The monument's main inscription is engraved on the pedestal of the Germania statue:

ZUM ANDENKEN
AN DIE EINMUETHIGE
SIEGREICHE ERHEBUNG
DES DEUTSCHEN VOLKES
UND AN DIE
WIEDERAUFRICHTUNG
DES DEUTSCHEN REICHES
1870–1871

In memory
of the unanimous
victorious uprising
of the German people
and of the
reinstitution
of the German Empire
1870–1871

The left side of the pedestal have inscriptions of Weißenburg, Wœrth, Spichern, Courcelles, Mars la Tour, Gravelotte, Beaumont, Sedan. The right side of the pedestal have inscriptions of Straßburg, Metz, Le Bourget, Amiens, Orléans, Le Mans, St. Quentin, Paris. Each of these places in France were sites of battles in the French-Prussian war of 1870/71.

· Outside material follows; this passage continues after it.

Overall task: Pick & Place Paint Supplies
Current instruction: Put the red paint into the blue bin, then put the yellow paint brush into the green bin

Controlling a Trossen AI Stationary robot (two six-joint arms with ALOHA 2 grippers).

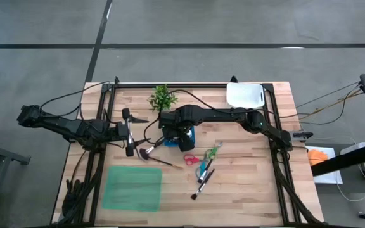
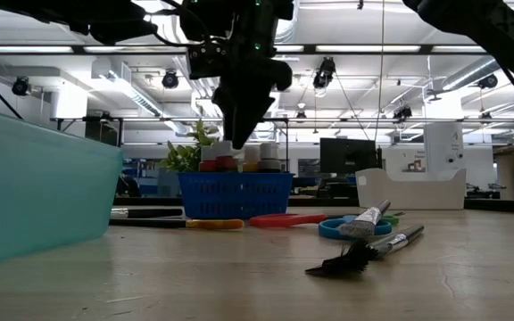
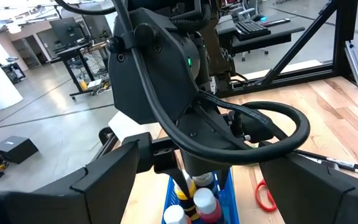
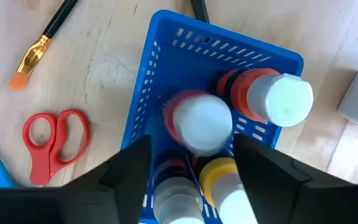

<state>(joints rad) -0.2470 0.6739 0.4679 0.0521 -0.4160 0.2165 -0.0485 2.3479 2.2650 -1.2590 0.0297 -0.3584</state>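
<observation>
Right end effector point(image 4: 191, 162) open over blue basket point(image 4: 160, 81) straddling a white-capped paint bottle point(image 4: 202, 121), left end effector point(image 1: 129, 132) open beside basket, red scissors point(image 4: 51, 146) just outside basket wall.

Both arms are showing as dark, near-black jointed limbs in the high view, the left arm point(image 1: 68, 126) running in from the frame's left and the right arm point(image 1: 233, 117) from the right. Thin black cables are trailing off each one and looping over the links. In the left wrist view a thick black hose point(image 3: 253, 134) is curving around the right arm's bulky, matte wrist housing point(image 3: 157, 68), where a small green light point(image 3: 190, 61) is glowing. The fingers point(image 4: 263, 165) are looking like flat, angular, dark slabs with blunt edges.
</observation>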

The back side have following inscriptions:

FRIEDE ZU FRANKFURT
10. MAI 1871

Peace of Frankfurt
10 May 1871

== Location ==
The Niederwald is a broad hill on the right bank of the Rhine located next to the tributary Wisper, opposite Bingen am Rhein. The hill forms the southwestern apex of the Taunus range. Its summit is covered by a dense forest of oak and beech. Its southern and western sides, which descend sharply to Rüdesheim am Rhein and Assmannshausen, are covered with vineyards. The monument is located at the edge of the forest, on the crest of the hill above Rüdesheim.

==Access==
The Niederwalddenkmal can be reached by gondola lift (formerly a rack railway), from Rüdesheim to Niederwald, by car, by chairlift from Assmannshausen, or by trails on foot.